PGT-M involves us growing embryos to the blastocyst stage as described for fertility patient treatment. Once at this stage we use the latest technology to remove only a few cells, having no effect on the future health of a potential child, and can genetically test these cells. All PGT-M occurs under an HFEA licence and can only be for severe and debilitating conditions.

How do I get this?

For PGT-M we expect you, or your GP, to refer you via a genetics service with your genetic diagnosis. We are UK leaders in this treatment and will be happy to discuss this with you in more detail.

How successful is it?

Success rates depend on a number of factors, but most importantly the women’s age. The chance does not improve as each hurdle in the process is overcome; therefore, it is helpful to know what the success rate is after egg collection and embryo transfer. We regularly update success rates, so ask for our latest results. 

PGT-SR 

Treatment using Pre-Implantation Genetic Testing for Structural Rearrangements (PGT-SR) is suitable for patients where:

There is a known chromosome translocation/rearrangement (usually reciprocal or Robertsonian)

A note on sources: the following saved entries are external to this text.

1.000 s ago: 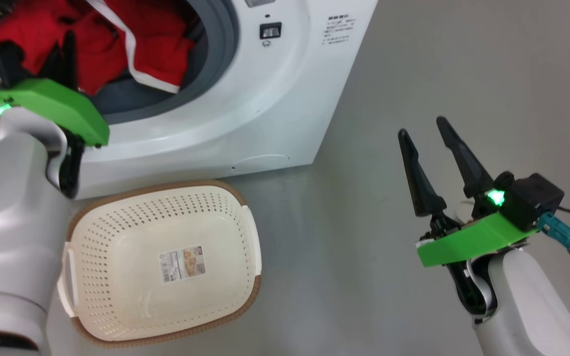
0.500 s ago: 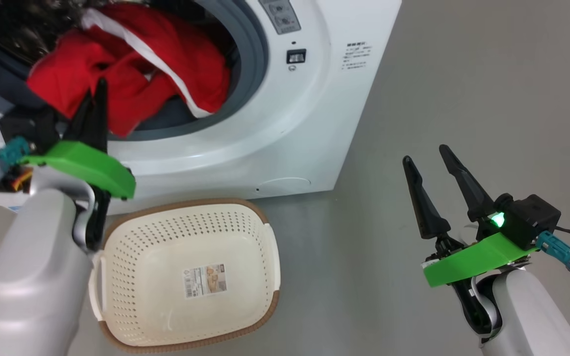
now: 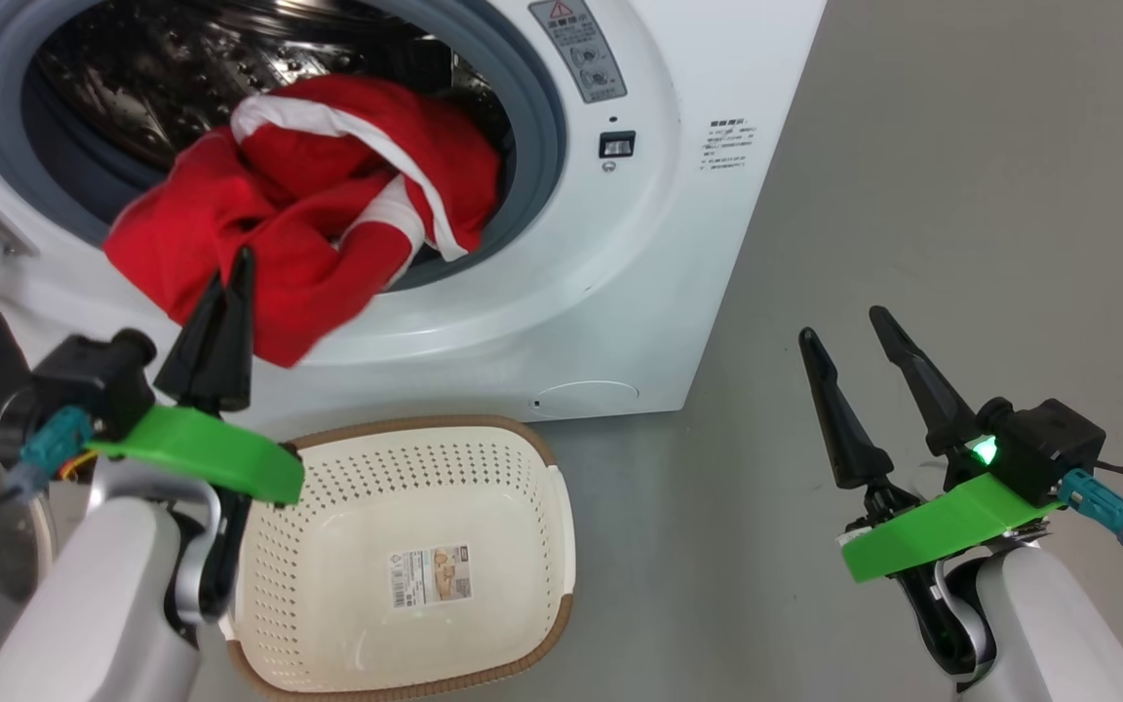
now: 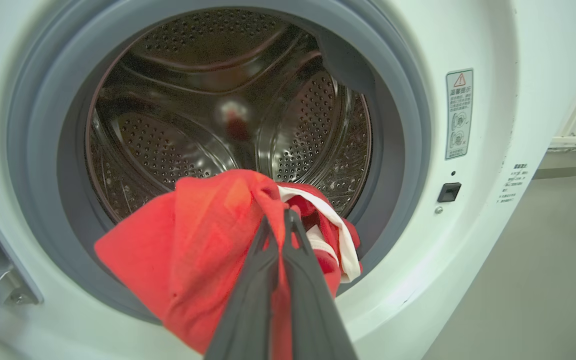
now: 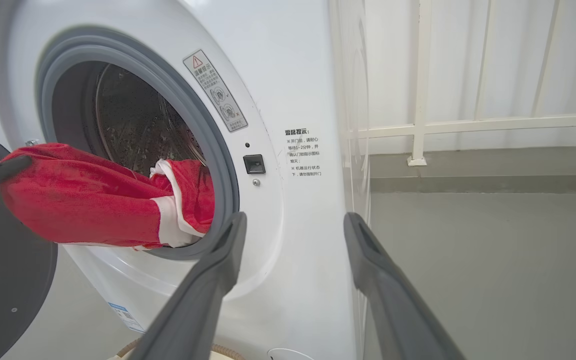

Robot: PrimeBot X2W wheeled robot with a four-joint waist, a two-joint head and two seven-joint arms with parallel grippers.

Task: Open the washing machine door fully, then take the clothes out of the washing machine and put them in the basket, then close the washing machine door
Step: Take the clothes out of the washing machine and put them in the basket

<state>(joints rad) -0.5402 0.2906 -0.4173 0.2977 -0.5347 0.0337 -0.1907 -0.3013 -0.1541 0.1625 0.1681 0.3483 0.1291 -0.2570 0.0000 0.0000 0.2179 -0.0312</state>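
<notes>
Left claw (image 3: 242, 259) pinches thin red white-striped garment (image 3: 279, 244), upper left, half out of white washing machine (image 3: 639, 292). Right claw (image 3: 842, 326) gapes empty. Risk: trailing fabric snagging grey rubber ring (image 3: 544, 146), missing cream perforated basket (image 3: 522, 444).

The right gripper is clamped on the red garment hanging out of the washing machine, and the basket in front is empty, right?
No: the left gripper is clamped on the red garment, as the left wrist view shows; the right gripper stands open. The garment does hang out of the washing machine, and the basket is empty.
</notes>
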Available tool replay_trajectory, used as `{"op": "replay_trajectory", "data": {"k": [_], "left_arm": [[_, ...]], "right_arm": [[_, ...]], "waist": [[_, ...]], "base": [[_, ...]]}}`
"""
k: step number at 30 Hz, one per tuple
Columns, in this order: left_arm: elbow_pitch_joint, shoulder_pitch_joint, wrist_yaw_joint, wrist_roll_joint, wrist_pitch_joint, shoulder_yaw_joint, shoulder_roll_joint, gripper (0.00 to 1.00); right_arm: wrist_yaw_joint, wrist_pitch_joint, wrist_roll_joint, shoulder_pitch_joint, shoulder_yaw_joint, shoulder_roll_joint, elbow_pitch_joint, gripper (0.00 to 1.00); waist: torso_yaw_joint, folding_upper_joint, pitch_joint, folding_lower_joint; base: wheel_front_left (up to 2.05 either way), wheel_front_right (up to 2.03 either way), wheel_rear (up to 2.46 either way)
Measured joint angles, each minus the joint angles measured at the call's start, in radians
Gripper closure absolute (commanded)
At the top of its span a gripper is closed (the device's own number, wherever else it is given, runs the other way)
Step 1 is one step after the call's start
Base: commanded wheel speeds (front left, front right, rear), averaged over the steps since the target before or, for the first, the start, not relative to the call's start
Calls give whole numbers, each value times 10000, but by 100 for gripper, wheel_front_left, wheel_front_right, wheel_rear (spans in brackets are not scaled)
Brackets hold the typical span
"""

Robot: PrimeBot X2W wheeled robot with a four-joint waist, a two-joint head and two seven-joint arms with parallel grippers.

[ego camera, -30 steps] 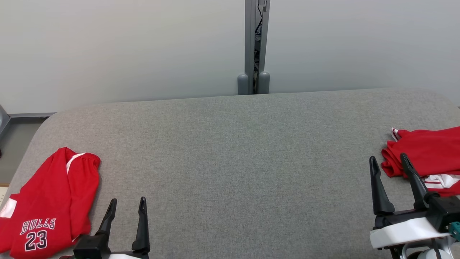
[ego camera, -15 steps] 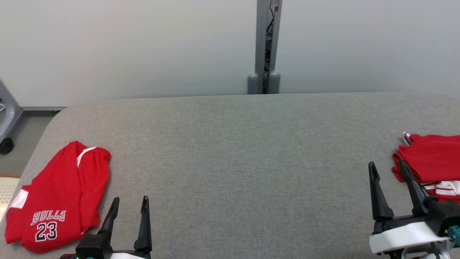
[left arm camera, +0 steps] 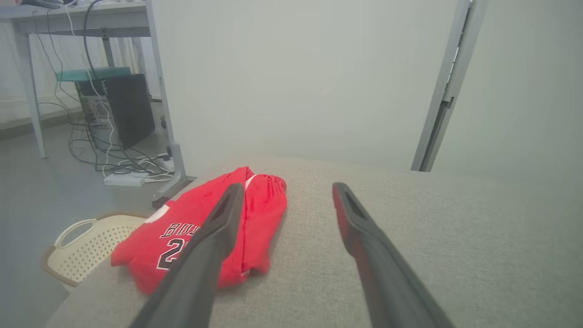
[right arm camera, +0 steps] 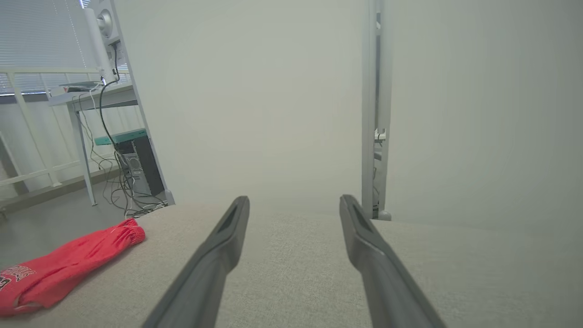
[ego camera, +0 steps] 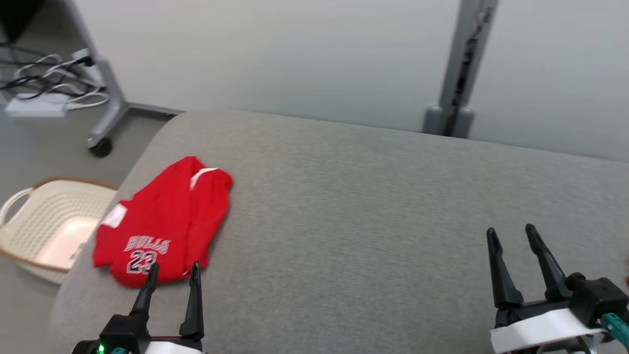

Translocations are often a cause of recurrent miscarriage and are also found at increasing levels in men with very low sperm counts or azoospermia. An individual may often not realise or know they have a translocation until they have a reproductive issue as it usually has no other effect on health.

What is it?

PGT-SR involves us growing embryos to the blastocyst stage as described for fertility patient treatment. Once at this stage we use the latest technology to remove only a few cells, having no effect on the future health of a potential child, and can genetically test these cells. All PGT-SR occurs under an HFEA licence that covers all types of Chromosomal rearrangement. 

How do I get this?

For PGT-SR we expect you will have a diagnosis of carrying a translocation (usually in a ‘balanced’ form). We are UK leaders in this treatment and will be happy to discuss this with you in more detail.

How successful is it?

Success rates depend on a number of factors, but most importantly the women’s age. The chance does not improve as each hurdle in the process is overcome; therefore, it is helpful to know what the success rate is after egg collection and embryo transfer. We regularly update success rates, so ask for our latest results.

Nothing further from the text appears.